А я уж вот если не мухлевала, то и отношение ко мне совсем друго. Иной раз смотрю: приемщица возьмет да сверх меры пуху-то мне отвесит. Хоть немножко, а лишку даст. Посмотрю я на весы да на нее — дескать, ошиблась. А она, бывало, махнет рукой и тихонько так: «Да ладно. Ты только молчи». Потому что знат человек — за мной ни один грамм не пропадет.
Экономить на пухе — это уж последнее дело, это уж не платок. Ну и выделка, чистота работы и узор — само собой. Отсюда и качество складывается. А они на фабрике за качество вон как борются. Наши платки-то, говорят, в протчи державы идут. Государство за них, дескать, золотом получат.
Качественный платок что ж, он сам за себя говорит. Вон он — его сразу видно.
И перехватив обе спицы правой рукой, она делает левой широкий приглашающий жест в сторону пространства, заключенного между краем печи и кроватью. И светлеют, и молодеют ее глаза, и морщины разглаживаются. Оля и Света, следуя за взглядом тети Лизы, тоже смотрят в ту сторону и на некоторое время забываются.
Там все сверкает, искрится, смеется, и пляшут веселые новогодние звездочки.
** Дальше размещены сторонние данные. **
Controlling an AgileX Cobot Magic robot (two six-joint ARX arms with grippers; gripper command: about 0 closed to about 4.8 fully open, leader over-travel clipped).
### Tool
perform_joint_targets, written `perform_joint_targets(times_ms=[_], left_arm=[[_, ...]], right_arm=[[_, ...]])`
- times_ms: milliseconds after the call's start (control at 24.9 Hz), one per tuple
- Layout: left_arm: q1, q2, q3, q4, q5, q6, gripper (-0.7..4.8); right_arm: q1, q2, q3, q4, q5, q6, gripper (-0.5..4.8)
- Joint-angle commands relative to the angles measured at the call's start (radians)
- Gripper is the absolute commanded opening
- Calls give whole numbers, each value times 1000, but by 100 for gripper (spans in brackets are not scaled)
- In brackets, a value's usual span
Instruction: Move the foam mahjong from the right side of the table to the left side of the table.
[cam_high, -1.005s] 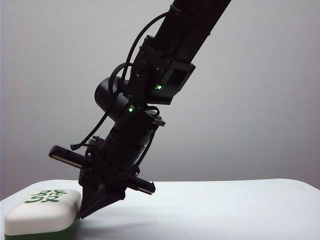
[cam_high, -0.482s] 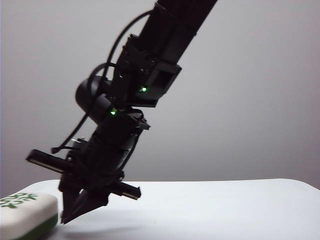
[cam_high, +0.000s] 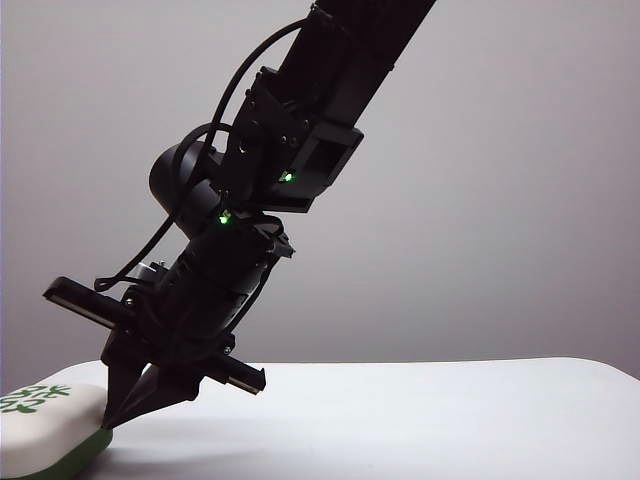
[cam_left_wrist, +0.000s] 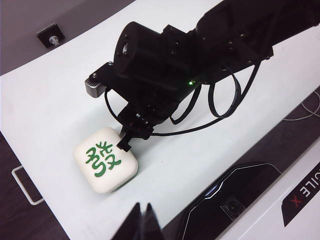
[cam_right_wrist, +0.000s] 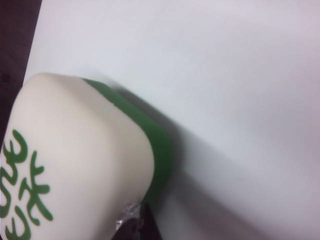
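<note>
Mahjong (cam_high: 45, 432) lies flat on the table (cam_high: 420, 420), characters up, white layer over green base, at the far left of the exterior view and partly cut off by the frame edge. In the left wrist view the mahjong (cam_left_wrist: 106, 159) sits near the table's (cam_left_wrist: 45, 95) edge.

Right hand (cam_high: 125, 405): arm comes down at a slant from upper right, fingers pressed together to a single point. Tip rests against the right-hand side of the mahjong, at the seam of white and green; pinching nothing. Left wrist view shows the same right hand (cam_left_wrist: 123, 144) with its tip touching the block's upper corner. Right wrist view: mahjong (cam_right_wrist: 75, 165) fills the near field, fingertips (cam_right_wrist: 132, 225) at its side.

Left hand (cam_left_wrist: 142, 217): above and off the table's near edge, apart from the mahjong, fingers closed together, empty.
</note>
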Motion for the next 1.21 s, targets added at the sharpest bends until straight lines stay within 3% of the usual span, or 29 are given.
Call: perform_joint_targets(times_ms=[40, 161, 241, 402, 523, 643, 965, 1166, 1206], left_arm=[[0, -8, 5, 2, 0, 0, -5], [0, -9, 5, -15, -59, 0, -5], [0, -9, 5, -30, -120, -1, -5], [0, -9, 5, -35, -135, -28, -5], [0, -10, 5, -36, -145, -63, -5], [0, -48, -20, -19, -223, -94, -5], [4, -136, -228, 201, -284, -114, -5], [5, -189, -418, 482, -300, -112, -5], [6, -211, -481, 587, -320, -109, -5]], right_arm=[[-6, -7, 8, -1, 38, -12, -5], [-54, -32, 7, -73, 37, -29, -5], [-90, -74, 7, -164, 9, -111, -5], [-153, -212, 6, -358, 41, -319, -5], [-190, -340, -20, -393, 115, -384, -5], [-246, -583, -124, -374, 144, -407, -5], [-320, -990, -356, -275, 267, -408, -5], [-388, -1262, -555, -229, 350, -409, -5], [-423, -1355, -628, -217, 373, -415, -5]])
Теперь все это уже окончательное, потому что волны тепла, идущего от духовки, обвеяли его и согнали последние капли воды.
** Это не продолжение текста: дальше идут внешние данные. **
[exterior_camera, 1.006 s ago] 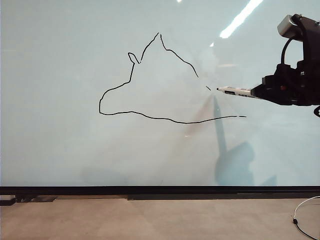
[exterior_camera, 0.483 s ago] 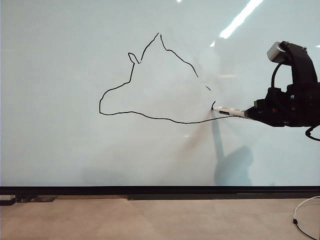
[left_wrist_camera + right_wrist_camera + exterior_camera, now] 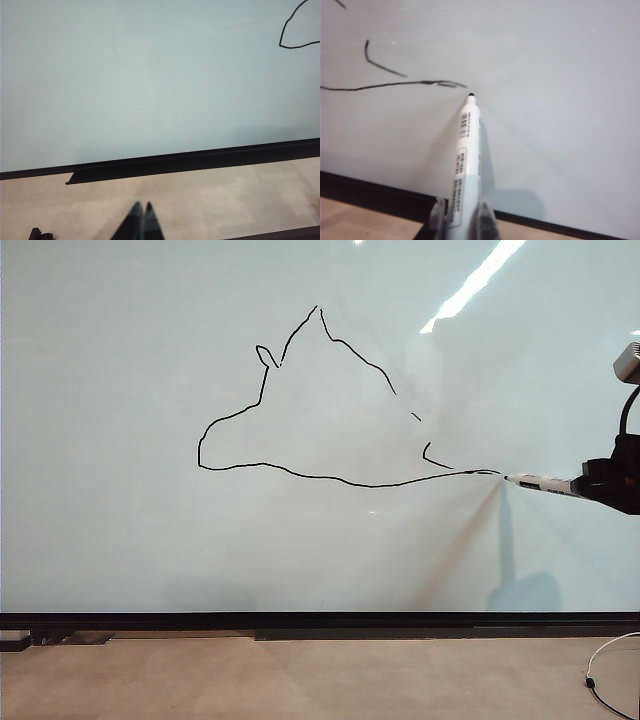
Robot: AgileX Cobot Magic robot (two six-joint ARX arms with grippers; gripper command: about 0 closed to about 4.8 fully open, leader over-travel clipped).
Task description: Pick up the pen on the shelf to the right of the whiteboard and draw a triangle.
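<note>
The whiteboard (image 3: 120,440) fills the exterior view and carries the triangle (image 3: 370,485), a wobbly black outline with a peak, a small loop and gaps. At the right edge my right gripper (image 3: 588,485) is shut on the pen (image 3: 540,483), which lies level with its black tip just past the right end of the base line. Whether the tip touches the board I cannot tell. In the right wrist view the pen (image 3: 465,155) sticks out from the gripper (image 3: 462,215) toward the stroke ends of the triangle (image 3: 370,87). My left gripper (image 3: 142,206) is shut and empty above the floor, far from the drawing.
A black strip (image 3: 320,621) runs along the board's lower edge above the beige floor (image 3: 300,680). A white cable (image 3: 610,670) lies on the floor at the lower right. A small dark object (image 3: 40,234) shows beside the left gripper.
My right gripper carried the pen down and to the right, leaving a short hooked stroke that meets the base line's right end. The left gripper has not moved.
</note>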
А если отойти на расстояние, которое позволит глазу охватить все поле в один миг, то неистовая белизна как бы тронется легкой дымкой и начнет отдавать в синеву окрашенных светом луны январских сугробов.
Тетя Лиза поднимается, обходит кровать и от стены пристально, даже привередливо рассматривает белое ажурное поле на свет. И открывается оттуда уж иное.
Это зимний день, предшествующий одному из святочных вечеров. Солнечный свет, размягченный тонкими облаками, льется ровно. И сеется в нем реденький мелкий снежок. А теперь представьте, что в такой вот зимний день вдруг поплыло марево, как в сорокаградусную июльскую жару. И в этом мареве заколыхались редкие снежинки, а потом сразу все остановилось, замерло. Вот таким видится все это от тети Лизиной кровати.
Она подходит к платку сбоку и вплотную и дает вволю разгуляться глазу. И открывается ровное снежное поле и по нему — пушистые язычки начинающейся поземки — предшественницы трехсуточной метели.